<<<<

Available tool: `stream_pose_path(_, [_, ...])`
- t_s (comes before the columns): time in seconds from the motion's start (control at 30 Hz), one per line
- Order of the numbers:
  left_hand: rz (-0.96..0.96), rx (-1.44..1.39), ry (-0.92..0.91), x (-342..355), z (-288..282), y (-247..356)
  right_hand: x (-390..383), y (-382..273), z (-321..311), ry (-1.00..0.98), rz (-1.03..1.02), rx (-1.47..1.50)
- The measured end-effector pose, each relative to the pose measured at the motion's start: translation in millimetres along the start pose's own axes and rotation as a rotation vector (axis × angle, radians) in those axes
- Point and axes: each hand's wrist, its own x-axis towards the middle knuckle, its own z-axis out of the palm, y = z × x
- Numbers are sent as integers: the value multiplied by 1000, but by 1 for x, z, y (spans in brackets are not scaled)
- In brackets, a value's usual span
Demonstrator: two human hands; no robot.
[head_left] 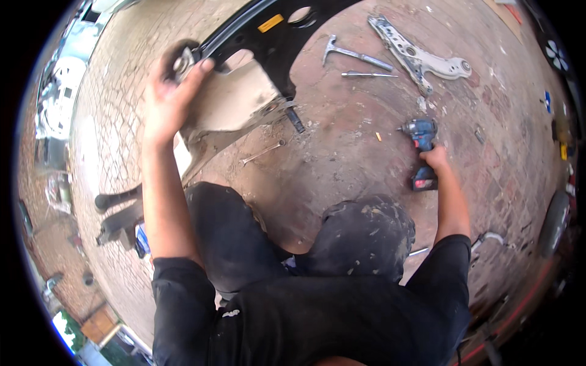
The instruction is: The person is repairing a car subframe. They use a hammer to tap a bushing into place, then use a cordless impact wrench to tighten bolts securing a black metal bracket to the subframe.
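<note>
My left hand (170, 100) is raised at the upper left, fingers curled and thumb bent in around the end of a black car fender (244, 27). A small silvery metal piece (185, 63) shows between the fingers; how it is attached cannot be made out. Below the fender's end sits a dusty beige panel (235, 97), with a short dark rod (295, 120) sticking out at its right corner. Over on the right, my right hand (434, 157) is closed around the handle of a blue and black cordless drill (421, 131), whose front end points left.
Beyond the drill lie a hammer (357, 56), a thin metal rod (369, 75) and a grey suspension control arm (415, 53) on the brick ground. A wrench (264, 152) rests near my left knee. Dark bar-like parts (119, 219) lie past my left forearm.
</note>
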Motion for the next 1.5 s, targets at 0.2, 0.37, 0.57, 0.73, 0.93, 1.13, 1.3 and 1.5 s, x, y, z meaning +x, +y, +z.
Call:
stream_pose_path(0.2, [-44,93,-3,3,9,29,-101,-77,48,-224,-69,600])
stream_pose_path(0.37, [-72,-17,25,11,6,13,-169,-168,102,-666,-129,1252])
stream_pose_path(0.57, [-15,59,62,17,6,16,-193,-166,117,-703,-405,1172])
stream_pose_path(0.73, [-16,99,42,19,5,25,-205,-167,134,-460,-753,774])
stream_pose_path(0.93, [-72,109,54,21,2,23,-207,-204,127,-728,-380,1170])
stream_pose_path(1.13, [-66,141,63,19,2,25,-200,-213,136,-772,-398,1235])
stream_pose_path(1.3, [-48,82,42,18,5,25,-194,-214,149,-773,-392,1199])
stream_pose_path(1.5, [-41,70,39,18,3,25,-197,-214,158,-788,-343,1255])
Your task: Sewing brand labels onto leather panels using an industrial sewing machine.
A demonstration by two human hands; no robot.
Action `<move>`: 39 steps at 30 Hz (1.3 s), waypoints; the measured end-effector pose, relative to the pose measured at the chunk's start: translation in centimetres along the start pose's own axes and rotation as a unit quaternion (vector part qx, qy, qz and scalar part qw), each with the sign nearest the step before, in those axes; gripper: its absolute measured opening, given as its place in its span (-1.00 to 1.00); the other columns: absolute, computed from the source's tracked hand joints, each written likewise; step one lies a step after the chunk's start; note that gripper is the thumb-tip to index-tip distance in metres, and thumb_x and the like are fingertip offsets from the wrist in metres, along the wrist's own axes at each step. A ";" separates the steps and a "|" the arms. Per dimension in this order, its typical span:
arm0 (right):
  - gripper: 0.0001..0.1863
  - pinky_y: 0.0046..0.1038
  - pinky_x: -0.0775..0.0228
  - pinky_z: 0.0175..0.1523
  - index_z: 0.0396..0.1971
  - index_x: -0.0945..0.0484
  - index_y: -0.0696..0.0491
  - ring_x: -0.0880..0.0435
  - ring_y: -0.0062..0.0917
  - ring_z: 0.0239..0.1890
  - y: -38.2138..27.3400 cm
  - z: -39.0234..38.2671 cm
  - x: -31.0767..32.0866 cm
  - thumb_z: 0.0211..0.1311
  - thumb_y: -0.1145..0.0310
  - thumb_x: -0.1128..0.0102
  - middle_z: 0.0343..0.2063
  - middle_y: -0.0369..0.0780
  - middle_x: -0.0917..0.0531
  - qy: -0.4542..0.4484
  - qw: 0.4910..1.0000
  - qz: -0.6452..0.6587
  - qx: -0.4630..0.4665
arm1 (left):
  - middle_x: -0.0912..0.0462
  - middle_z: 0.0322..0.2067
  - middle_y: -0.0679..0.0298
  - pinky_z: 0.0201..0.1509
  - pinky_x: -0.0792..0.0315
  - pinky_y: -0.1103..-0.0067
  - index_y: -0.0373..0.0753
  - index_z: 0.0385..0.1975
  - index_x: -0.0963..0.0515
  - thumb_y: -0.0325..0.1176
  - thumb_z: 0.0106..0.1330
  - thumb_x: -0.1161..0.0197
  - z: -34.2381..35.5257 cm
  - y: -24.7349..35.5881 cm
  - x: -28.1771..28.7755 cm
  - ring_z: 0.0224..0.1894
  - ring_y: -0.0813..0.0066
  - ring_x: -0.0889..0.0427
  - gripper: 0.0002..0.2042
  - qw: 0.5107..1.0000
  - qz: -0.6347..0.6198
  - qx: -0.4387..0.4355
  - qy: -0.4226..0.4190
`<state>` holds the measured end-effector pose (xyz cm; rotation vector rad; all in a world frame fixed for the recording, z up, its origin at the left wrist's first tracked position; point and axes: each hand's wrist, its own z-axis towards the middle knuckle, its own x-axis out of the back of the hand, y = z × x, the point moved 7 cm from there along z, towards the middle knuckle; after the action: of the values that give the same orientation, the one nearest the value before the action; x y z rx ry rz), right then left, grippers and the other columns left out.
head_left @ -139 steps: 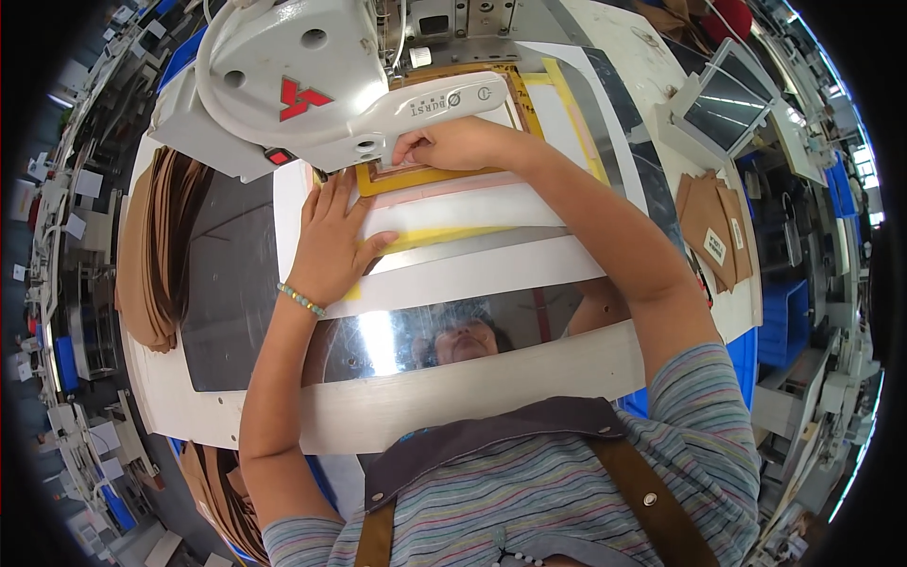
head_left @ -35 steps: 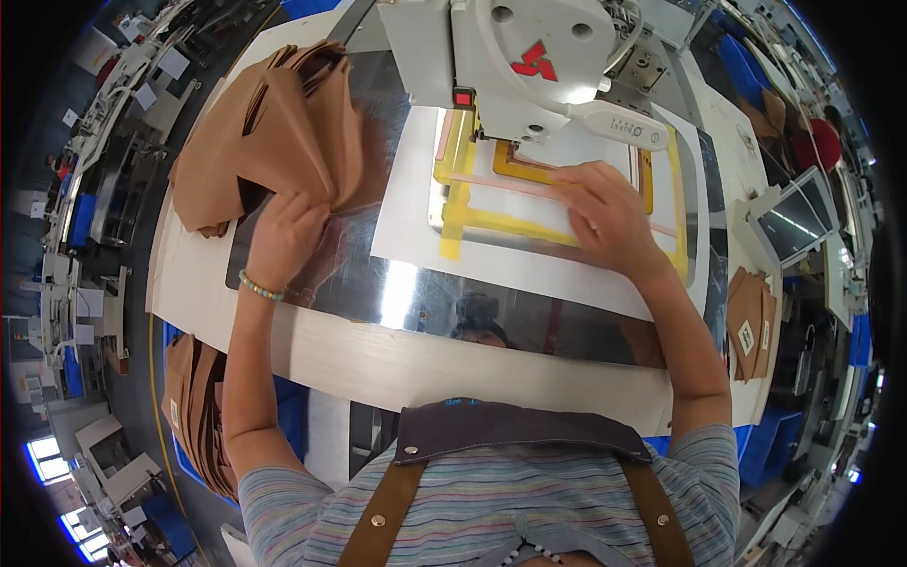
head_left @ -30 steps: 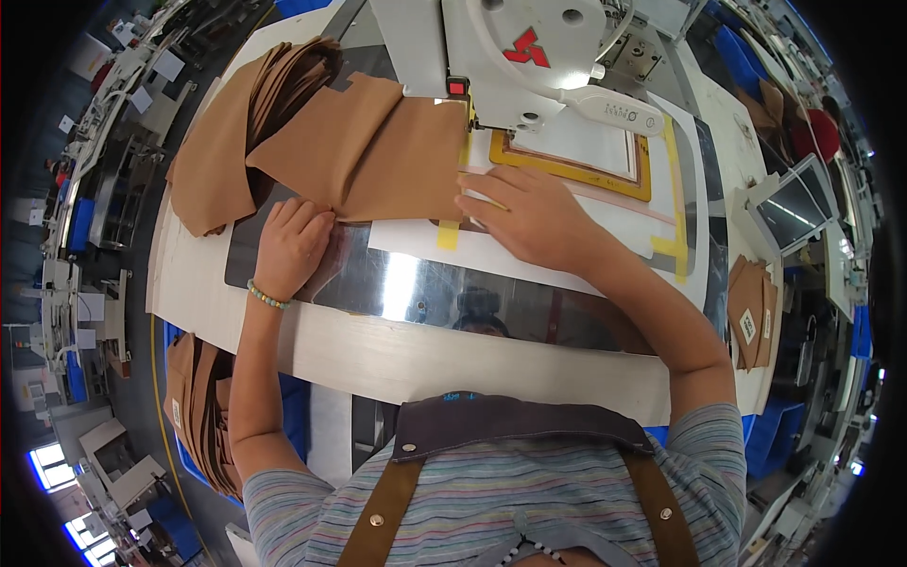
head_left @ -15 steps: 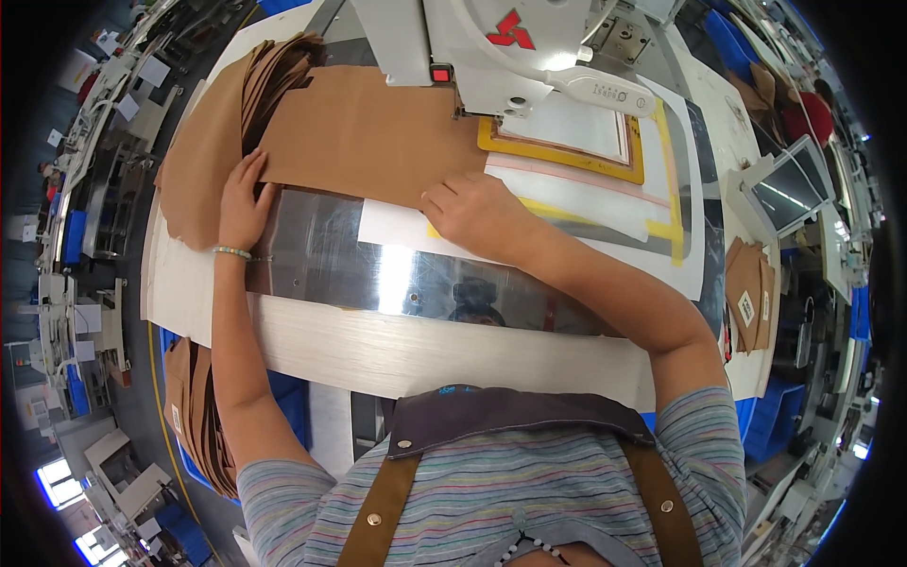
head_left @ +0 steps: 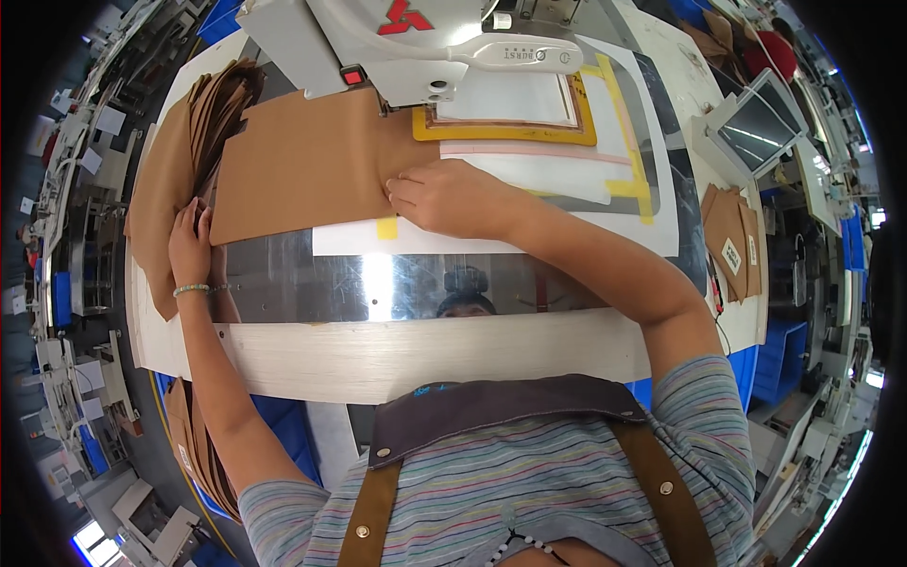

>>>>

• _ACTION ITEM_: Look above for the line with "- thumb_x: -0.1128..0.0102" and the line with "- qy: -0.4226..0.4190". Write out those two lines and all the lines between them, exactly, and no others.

• _RESULT_:
  - thumb_x: -0.1128..0.0102
  - middle_z: 0.0343..0.2063
  - middle_y: -0.0369..0.0780
  - middle_x: -0.0917..0.0531
  - qy: -0.4542..0.4484
  - qw: 0.4910..1.0000
  - qz: -0.6452..0.6587
  - qx: -0.4630..0.4665
arm1 (left):
  - middle_x: -0.0912..0.0462
  - middle_z: 0.0322..0.2067
  - middle_y: -0.0679..0.0298
  - pinky_z: 0.0201..0.1509
  - pinky_x: -0.0792..0.0315
  - pinky_y: -0.1103..-0.0067
  - index_y: -0.0373..0.0753
  - index_z: 0.0385..0.1975
  - index_x: -0.0963..0.0515
  - thumb_y: -0.0325..0.1176
  - thumb_z: 0.0106..0.1330
  - thumb_x: -0.1161..0.0197
  - z: -34.2381..35.5257 cm
  - y: -24.7349..35.5881 cm
  - x: -28.1771..28.7755 cm
  - ring_z: 0.0224..0.1894
  - ring_y: -0.0813..0.0066
  - ring_x: -0.0889..0.0427
  - gripper: 0.0002..0.2042
  - qw: 0.5107..1.0000
  - qz: -0.6347..0.6198
  - qx: -0.4387..0.4355
  - qy: -0.4226..0.4190

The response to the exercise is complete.